— Task instructions —
Please write out the data below once more, exactly as it stands.

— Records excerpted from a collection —
++++++

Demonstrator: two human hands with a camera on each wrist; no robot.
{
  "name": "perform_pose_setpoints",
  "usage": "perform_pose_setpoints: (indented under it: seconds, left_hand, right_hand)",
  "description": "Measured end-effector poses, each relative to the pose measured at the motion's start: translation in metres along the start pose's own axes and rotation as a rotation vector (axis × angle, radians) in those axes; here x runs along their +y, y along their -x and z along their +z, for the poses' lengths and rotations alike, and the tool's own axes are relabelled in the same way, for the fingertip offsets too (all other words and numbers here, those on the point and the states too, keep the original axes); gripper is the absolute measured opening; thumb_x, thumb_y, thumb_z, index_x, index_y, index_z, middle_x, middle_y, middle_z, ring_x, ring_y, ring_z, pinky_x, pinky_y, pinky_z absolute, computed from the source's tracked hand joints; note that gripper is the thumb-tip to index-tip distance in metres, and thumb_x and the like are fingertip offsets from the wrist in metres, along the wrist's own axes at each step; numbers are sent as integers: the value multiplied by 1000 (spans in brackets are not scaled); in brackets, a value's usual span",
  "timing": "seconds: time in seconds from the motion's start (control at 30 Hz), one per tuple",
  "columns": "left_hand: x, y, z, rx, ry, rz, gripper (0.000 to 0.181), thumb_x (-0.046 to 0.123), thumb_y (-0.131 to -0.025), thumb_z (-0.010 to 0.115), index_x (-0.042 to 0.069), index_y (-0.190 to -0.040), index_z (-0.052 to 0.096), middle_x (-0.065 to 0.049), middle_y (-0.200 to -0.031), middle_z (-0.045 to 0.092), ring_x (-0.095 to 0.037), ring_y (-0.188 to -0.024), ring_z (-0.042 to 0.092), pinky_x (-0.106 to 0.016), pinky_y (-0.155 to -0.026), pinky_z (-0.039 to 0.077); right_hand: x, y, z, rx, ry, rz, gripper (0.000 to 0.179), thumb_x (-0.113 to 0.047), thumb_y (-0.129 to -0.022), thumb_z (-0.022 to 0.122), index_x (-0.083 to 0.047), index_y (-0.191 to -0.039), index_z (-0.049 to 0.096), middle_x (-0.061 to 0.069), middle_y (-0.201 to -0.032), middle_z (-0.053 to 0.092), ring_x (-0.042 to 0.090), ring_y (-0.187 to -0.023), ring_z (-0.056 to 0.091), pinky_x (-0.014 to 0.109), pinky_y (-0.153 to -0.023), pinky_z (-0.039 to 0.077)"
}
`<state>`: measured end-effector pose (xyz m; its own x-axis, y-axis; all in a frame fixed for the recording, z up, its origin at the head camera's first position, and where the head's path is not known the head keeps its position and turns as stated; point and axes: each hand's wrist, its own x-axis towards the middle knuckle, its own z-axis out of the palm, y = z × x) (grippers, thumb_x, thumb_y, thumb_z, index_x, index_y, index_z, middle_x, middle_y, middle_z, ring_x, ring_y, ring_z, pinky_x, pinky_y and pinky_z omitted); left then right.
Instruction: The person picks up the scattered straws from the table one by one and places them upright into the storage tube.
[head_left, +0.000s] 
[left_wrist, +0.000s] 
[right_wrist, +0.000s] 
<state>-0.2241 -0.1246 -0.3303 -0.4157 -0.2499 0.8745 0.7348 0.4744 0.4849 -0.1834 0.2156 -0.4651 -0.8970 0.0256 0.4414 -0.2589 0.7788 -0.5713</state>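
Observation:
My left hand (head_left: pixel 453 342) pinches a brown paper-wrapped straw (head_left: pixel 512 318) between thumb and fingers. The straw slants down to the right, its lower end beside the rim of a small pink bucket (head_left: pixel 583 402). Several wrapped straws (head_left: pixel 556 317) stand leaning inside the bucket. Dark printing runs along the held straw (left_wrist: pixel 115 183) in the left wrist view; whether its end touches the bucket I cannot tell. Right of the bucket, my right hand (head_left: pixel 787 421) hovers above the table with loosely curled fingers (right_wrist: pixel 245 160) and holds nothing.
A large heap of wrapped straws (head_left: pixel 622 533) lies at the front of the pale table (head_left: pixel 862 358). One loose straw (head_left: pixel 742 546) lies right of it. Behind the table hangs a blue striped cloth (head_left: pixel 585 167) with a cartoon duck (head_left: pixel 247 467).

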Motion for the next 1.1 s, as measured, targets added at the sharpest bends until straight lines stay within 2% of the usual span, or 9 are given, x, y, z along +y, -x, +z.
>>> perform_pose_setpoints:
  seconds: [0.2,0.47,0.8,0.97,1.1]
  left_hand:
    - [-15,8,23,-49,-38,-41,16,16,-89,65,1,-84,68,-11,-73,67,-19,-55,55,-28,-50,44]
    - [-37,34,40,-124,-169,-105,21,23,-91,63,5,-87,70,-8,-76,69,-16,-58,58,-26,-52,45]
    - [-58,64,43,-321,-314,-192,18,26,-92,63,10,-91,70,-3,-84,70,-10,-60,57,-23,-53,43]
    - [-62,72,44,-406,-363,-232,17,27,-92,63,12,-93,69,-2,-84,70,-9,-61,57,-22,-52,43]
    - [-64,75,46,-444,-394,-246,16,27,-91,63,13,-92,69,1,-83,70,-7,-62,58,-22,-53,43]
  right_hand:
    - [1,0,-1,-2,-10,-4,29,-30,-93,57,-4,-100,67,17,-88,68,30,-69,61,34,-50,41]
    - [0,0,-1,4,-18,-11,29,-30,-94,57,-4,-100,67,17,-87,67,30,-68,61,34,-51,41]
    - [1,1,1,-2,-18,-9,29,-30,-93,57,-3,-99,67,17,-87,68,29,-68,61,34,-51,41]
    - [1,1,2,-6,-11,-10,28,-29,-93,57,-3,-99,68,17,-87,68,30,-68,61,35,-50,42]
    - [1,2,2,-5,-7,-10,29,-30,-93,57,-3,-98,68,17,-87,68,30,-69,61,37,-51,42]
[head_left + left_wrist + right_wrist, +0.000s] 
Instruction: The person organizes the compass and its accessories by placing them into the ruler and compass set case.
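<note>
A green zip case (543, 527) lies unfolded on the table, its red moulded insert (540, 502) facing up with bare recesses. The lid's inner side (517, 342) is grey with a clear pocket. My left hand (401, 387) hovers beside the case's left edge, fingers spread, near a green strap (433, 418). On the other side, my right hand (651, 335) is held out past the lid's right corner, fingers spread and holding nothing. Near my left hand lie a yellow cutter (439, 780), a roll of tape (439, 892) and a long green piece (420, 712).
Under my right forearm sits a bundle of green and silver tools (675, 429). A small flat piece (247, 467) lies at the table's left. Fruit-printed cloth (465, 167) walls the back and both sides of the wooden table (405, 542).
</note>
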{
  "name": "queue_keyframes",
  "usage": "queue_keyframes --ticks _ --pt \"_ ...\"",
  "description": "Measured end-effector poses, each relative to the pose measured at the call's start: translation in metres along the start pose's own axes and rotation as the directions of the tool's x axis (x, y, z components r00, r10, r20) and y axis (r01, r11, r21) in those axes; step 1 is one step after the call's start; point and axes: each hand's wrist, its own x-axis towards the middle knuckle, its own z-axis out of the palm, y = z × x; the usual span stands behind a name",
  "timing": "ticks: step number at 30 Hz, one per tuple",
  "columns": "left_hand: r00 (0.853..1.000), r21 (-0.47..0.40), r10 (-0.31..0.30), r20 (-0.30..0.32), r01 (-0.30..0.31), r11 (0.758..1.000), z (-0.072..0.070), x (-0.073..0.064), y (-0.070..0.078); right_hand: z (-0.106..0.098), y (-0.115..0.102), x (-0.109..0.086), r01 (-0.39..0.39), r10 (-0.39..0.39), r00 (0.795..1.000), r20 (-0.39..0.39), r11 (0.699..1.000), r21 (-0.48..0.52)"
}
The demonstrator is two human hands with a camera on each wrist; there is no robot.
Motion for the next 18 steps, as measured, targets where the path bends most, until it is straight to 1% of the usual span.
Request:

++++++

— Exercise response —
Demonstrator: two human hands with a camera on each wrist; no robot.
{
  "name": "perform_pose_setpoints",
  "usage": "perform_pose_setpoints: (indented under it: seconds, left_hand, right_hand)",
  "description": "Measured end-effector poses, each relative to the pose measured at the motion's start: translation in metres along the start pose's own axes and rotation as a rotation vector (axis × angle, radians) in those axes; here x runs along their +y, y along their -x and z along their +z, for the poses' lengths and rotations alike, and the tool's own axes are relabelled in the same way, for the fingertip offsets too (all other words and numbers here, those on the point and the states too, keep the original axes); gripper is the absolute measured opening; thumb_x, thumb_y, thumb_z, index_x, index_y, index_z, middle_x, middle_y, middle_z, ring_x, ring_y, ring_z, pinky_x, pinky_y, pinky_z absolute, computed from the source's tracked hand joints; note that gripper is the thumb-tip to index-tip distance in metres, and thumb_x and the like are fingertip offsets from the wrist in metres, along the wrist's own axes at each step; numbers are sent as integers: the value multiplied by 1000 (spans in brackets are not scaled); in brackets, a value's usual span",
  "timing": "seconds: time in seconds from the motion's start (control at 30 Hz), one per tuple",
  "columns": "left_hand: x, y, z, rx, ry, rz, gripper (0.000 to 0.181), thumb_x (-0.046 to 0.123), thumb_y (-0.131 to -0.025), thumb_z (-0.010 to 0.115), index_x (-0.042 to 0.069), index_y (-0.190 to -0.040), index_z (-0.052 to 0.096), middle_x (-0.065 to 0.049), middle_y (-0.200 to -0.031), middle_z (-0.045 to 0.092), ring_x (-0.095 to 0.037), ring_y (-0.188 to -0.024), ring_z (-0.042 to 0.092), pinky_x (-0.106 to 0.016), pinky_y (-0.155 to -0.026), pinky_z (-0.039 to 0.077); right_hand: x, y, z, rx, ry, rz, gripper (0.000 to 0.179), thumb_x (-0.113 to 0.047), thumb_y (-0.129 to -0.022), thumb_z (-0.022 to 0.122), index_x (-0.083 to 0.047), index_y (-0.191 to -0.039), index_z (-0.049 to 0.096), middle_x (-0.061 to 0.069), middle_y (-0.201 to -0.032), middle_z (-0.053 to 0.092), ring_x (-0.042 to 0.090), ring_y (-0.187 to -0.023), ring_z (-0.056 to 0.091), pinky_x (-0.014 to 0.109), pinky_y (-0.153 to -0.023), pinky_z (-0.039 to 0.077)"
}
`<state>`: measured end-effector pose (xyz m; its own x-axis, y-axis; all in a frame fixed for the recording, z up, its origin at the head camera's first position, and where the head's path is not known the head keeps its position and turns as stated; point and axes: each hand's wrist, its own x-axis towards the middle knuckle, its own z-axis out of the palm, y = z × x) (grippers, thumb_x, thumb_y, thumb_z, index_x, index_y, index_z, middle_x, middle_y, middle_z, ring_x, ring_y, ring_z, pinky_x, pinky_y and pinky_z omitted); left then right.
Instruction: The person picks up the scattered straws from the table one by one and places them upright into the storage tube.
[head_left, +0.000s] 
[left_wrist, +0.000s] 
[right_wrist, +0.000s] 
<state>-0.2241 -0.1246 -0.3303 -0.4157 -0.2499 0.8745 0.7348 0.4744 0.4849 -0.1834 0.2156 -0.4651 -0.8970 0.0256 0.4414 -0.2589 0.7788 -0.5713</state>
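Observation:
My left hand (head_left: pixel 453 342) pinches a brown paper-wrapped straw (head_left: pixel 512 318) between thumb and fingers. The straw slants down to the right, its lower end beside the rim of a small pink bucket (head_left: pixel 583 402). Several wrapped straws (head_left: pixel 556 317) stand leaning inside the bucket. Dark printing runs along the held straw (left_wrist: pixel 115 183) in the left wrist view; whether its end touches the bucket I cannot tell. Right of the bucket, my right hand (head_left: pixel 787 421) hovers above the table with loosely curled fingers (right_wrist: pixel 245 160) and holds nothing.
A large heap of wrapped straws (head_left: pixel 622 533) lies at the front of the pale table (head_left: pixel 862 358). One loose straw (head_left: pixel 742 546) lies right of it. Behind the table hangs a blue striped cloth (head_left: pixel 585 167) with a cartoon duck (head_left: pixel 247 467).
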
Motion for the next 1.1 s, as measured, targets added at the sharpest bends until straight lines stay within 2% of the usual span, or 9 are given, x, y, z along +y, -x, +z.
>>> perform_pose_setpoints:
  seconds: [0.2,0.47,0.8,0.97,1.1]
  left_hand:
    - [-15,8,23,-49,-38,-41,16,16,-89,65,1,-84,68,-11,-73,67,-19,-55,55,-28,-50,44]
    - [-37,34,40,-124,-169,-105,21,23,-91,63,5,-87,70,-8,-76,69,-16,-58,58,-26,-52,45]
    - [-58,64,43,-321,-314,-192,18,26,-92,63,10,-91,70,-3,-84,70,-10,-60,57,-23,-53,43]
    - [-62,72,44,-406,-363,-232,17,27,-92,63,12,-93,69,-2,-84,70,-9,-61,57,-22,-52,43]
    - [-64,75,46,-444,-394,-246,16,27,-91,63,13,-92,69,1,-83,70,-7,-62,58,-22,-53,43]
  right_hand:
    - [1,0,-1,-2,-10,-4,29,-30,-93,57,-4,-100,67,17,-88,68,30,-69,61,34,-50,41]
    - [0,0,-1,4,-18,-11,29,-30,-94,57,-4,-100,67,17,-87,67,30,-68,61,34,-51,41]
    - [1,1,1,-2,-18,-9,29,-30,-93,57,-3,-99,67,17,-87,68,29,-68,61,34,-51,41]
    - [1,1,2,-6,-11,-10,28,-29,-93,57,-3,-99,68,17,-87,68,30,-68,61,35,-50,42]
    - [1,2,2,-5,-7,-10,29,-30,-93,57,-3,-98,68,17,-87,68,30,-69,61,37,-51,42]
[head_left + left_wrist + right_wrist, +0.000s] 
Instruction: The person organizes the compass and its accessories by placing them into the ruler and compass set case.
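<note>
A green zip case (543, 527) lies unfolded on the table, its red moulded insert (540, 502) facing up with bare recesses. The lid's inner side (517, 342) is grey with a clear pocket. My left hand (401, 387) hovers beside the case's left edge, fingers spread, near a green strap (433, 418). On the other side, my right hand (651, 335) is held out past the lid's right corner, fingers spread and holding nothing. Near my left hand lie a yellow cutter (439, 780), a roll of tape (439, 892) and a long green piece (420, 712).
Under my right forearm sits a bundle of green and silver tools (675, 429). A small flat piece (247, 467) lies at the table's left. Fruit-printed cloth (465, 167) walls the back and both sides of the wooden table (405, 542).
</note>
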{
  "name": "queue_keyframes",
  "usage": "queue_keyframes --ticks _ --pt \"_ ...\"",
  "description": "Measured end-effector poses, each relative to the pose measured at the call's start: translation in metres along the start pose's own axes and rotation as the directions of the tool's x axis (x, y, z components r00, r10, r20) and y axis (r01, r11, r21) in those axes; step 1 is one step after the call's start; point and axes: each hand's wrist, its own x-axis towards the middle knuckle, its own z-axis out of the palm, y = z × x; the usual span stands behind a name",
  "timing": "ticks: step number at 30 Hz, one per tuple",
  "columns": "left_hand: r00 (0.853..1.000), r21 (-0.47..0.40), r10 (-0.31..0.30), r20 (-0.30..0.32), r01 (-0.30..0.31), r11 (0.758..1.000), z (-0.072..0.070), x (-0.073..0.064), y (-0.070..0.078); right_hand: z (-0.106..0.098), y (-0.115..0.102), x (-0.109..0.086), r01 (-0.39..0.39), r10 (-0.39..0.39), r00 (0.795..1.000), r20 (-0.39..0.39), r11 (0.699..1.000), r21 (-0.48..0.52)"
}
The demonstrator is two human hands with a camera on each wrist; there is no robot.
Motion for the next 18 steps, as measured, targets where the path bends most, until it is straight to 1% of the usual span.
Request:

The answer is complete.